» TASK DESCRIPTION:
What you should give back is a precise copy of the lines below from the one containing "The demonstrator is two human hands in" through the one containing "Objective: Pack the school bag", with no pictures.

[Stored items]
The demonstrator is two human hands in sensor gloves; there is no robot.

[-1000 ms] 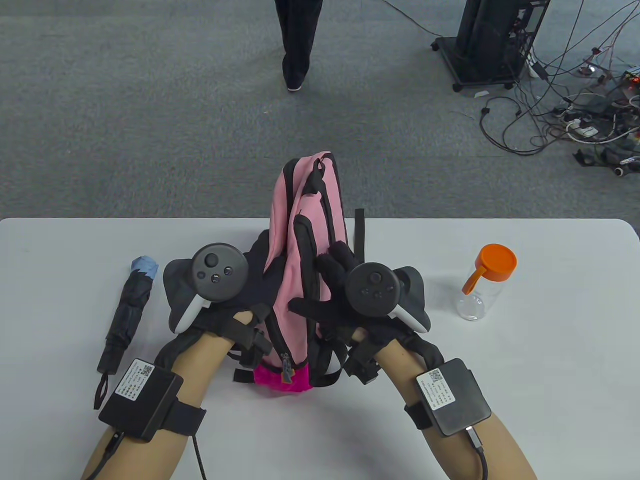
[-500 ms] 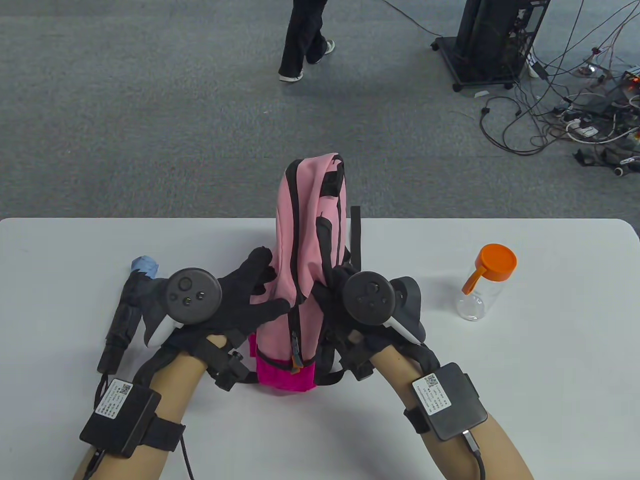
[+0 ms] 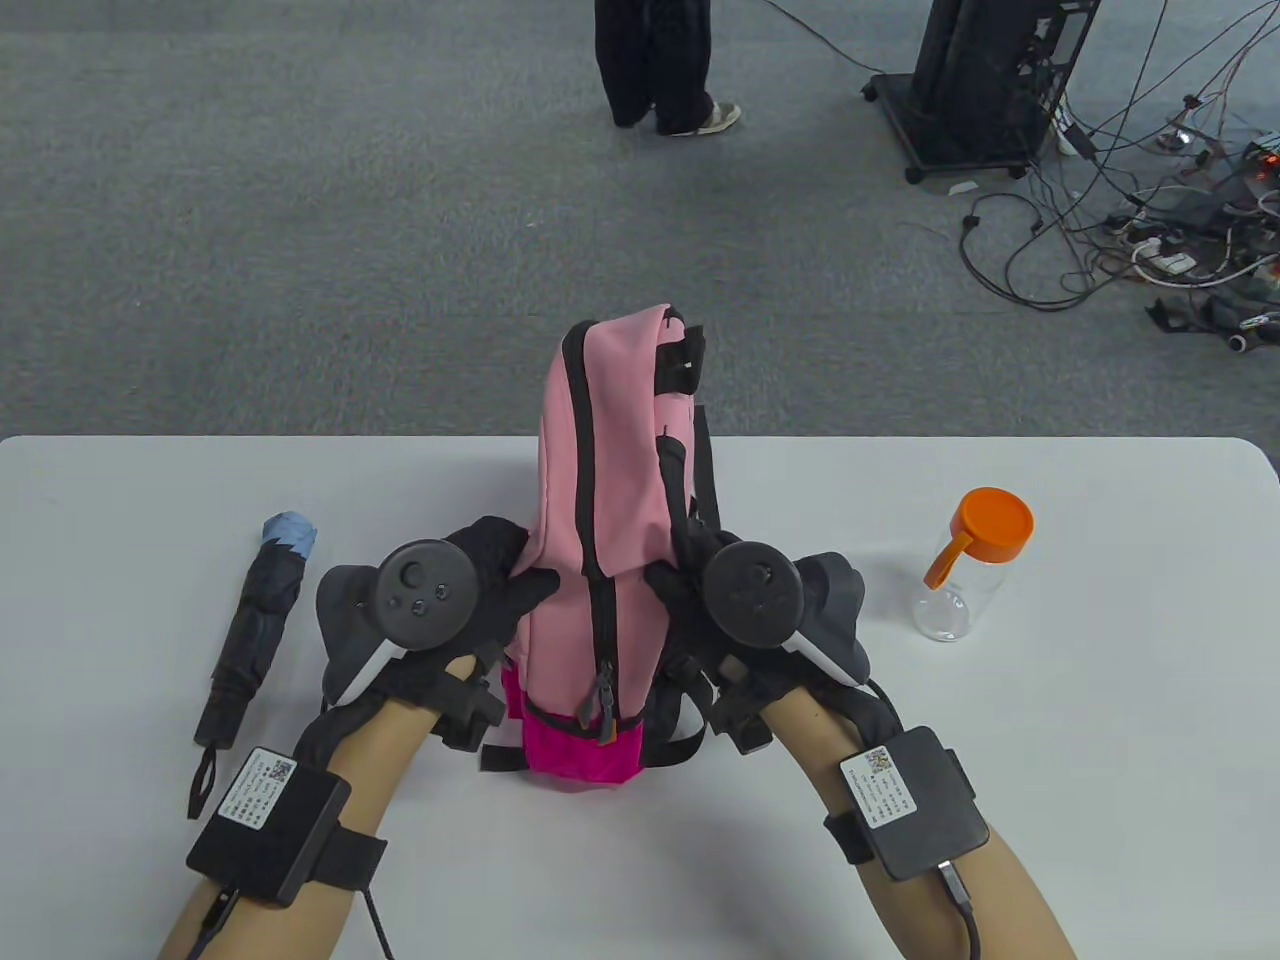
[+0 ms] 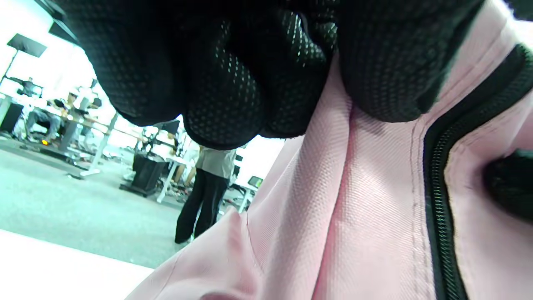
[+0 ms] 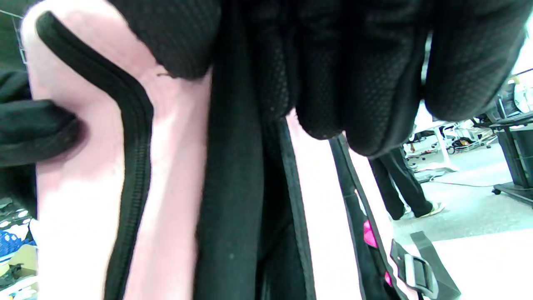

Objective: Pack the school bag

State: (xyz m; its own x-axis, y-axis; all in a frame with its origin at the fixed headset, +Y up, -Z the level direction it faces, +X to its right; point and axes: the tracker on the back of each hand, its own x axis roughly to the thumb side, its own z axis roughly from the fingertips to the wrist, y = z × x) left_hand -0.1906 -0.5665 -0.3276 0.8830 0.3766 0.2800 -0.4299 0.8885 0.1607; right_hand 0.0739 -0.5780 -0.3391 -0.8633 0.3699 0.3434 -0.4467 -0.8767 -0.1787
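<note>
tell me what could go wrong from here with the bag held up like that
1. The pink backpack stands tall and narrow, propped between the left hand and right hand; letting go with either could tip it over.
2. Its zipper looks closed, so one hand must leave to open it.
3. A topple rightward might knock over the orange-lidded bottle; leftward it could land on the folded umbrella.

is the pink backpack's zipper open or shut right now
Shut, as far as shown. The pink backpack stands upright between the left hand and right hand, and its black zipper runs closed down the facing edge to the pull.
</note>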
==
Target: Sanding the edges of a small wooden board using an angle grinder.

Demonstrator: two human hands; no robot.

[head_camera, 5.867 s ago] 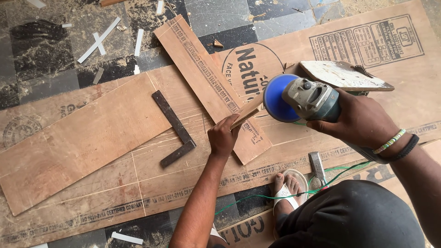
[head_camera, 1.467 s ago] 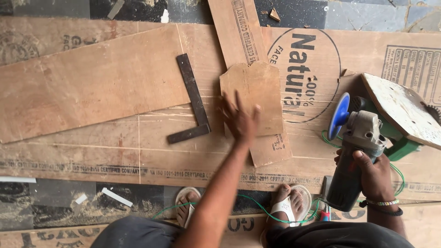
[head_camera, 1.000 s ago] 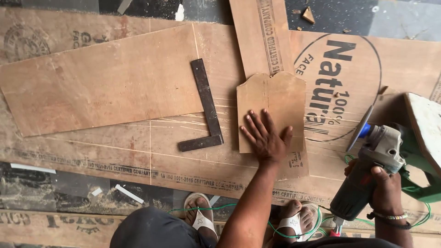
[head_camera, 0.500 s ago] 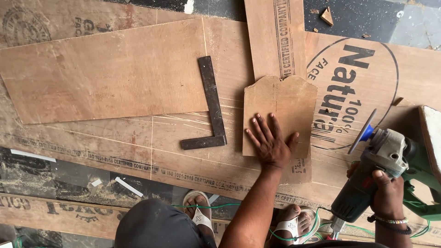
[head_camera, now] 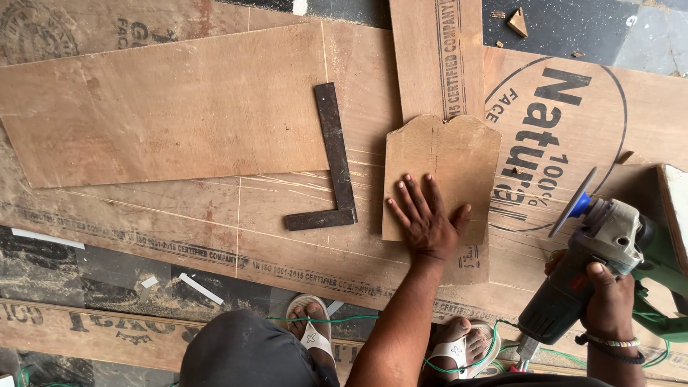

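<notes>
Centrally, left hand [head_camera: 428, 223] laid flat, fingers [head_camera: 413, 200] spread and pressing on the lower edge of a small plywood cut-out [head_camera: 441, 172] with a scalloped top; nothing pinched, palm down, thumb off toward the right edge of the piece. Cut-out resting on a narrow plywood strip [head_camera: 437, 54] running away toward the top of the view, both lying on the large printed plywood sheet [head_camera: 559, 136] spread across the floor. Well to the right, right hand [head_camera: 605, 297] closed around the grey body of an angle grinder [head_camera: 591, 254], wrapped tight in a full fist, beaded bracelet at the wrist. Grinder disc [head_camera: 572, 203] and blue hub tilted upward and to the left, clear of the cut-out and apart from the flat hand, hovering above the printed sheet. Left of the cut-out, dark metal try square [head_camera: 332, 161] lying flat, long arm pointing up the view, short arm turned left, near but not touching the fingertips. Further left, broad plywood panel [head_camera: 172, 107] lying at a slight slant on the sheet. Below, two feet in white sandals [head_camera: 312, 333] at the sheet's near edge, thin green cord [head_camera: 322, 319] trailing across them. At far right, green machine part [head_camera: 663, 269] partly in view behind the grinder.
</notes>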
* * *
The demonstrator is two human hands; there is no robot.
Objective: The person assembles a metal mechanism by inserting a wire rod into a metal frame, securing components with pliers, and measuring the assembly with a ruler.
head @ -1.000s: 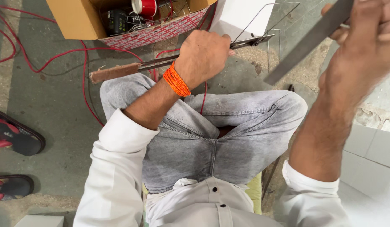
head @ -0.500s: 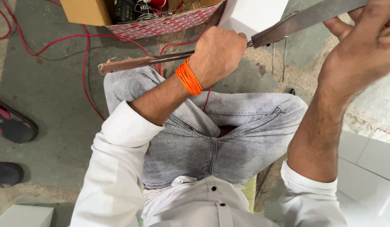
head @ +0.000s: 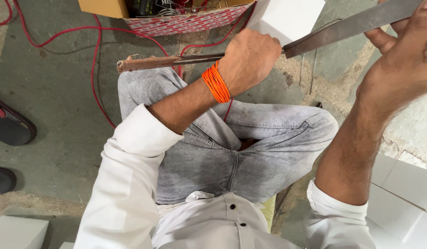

» OUTPUT OF THE TASK:
The demonstrator is two human hands in sensor gloves; there is no robot.

[-1000 ms] 
[-500 ms] 
[+0 ms] 
[+0 ms] 
[+0 ms] 

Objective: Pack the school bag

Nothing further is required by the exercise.